REQUIRED WORK: The first line of the listing opens the range and the line with "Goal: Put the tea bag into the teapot" closes it; repeat those lines and all between them word for word, leaving out the pictures.

** SOURCE MATERIAL follows **

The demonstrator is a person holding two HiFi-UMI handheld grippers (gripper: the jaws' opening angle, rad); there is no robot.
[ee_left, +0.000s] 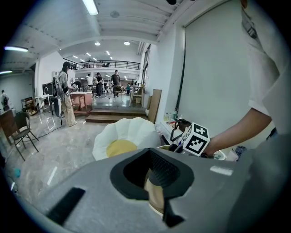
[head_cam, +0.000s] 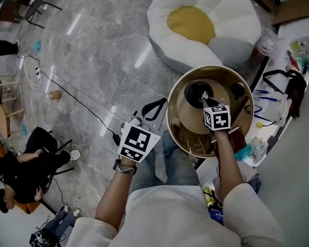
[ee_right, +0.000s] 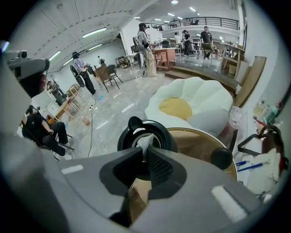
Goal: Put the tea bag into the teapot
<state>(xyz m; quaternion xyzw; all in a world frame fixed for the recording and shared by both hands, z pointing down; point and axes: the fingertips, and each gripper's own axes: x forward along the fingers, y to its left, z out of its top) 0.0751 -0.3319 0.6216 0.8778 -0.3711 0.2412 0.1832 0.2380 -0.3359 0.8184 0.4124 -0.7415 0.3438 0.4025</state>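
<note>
1. The left gripper (ee_left: 150,151) is hovering beside the round wooden table (head_cam: 173,112). Its jaws are resting together and nothing is lying between them.
2. The black teapot (ee_right: 125,136) is standing on that table with its mouth open.
3. The right gripper (ee_right: 145,152) is pinching the white tea bag (ee_right: 145,140) between its closed jaws and is holding it right over the mouth of the teapot.

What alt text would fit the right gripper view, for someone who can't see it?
The right claw pinches a pale tea bag just over the open mouth of a black teapot on a round wooden table. Behind it sits a white cushion with a yellow centre.
</note>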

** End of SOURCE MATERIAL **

ANSWER BOX:
The demonstrator is a person holding two HiFi-UMI handheld grippers (gripper: the jaws' opening angle, rad); there is no robot.
[ee_left, +0.000s] 
[head_cam, +0.000s] 
[ee_right, +0.000s] 
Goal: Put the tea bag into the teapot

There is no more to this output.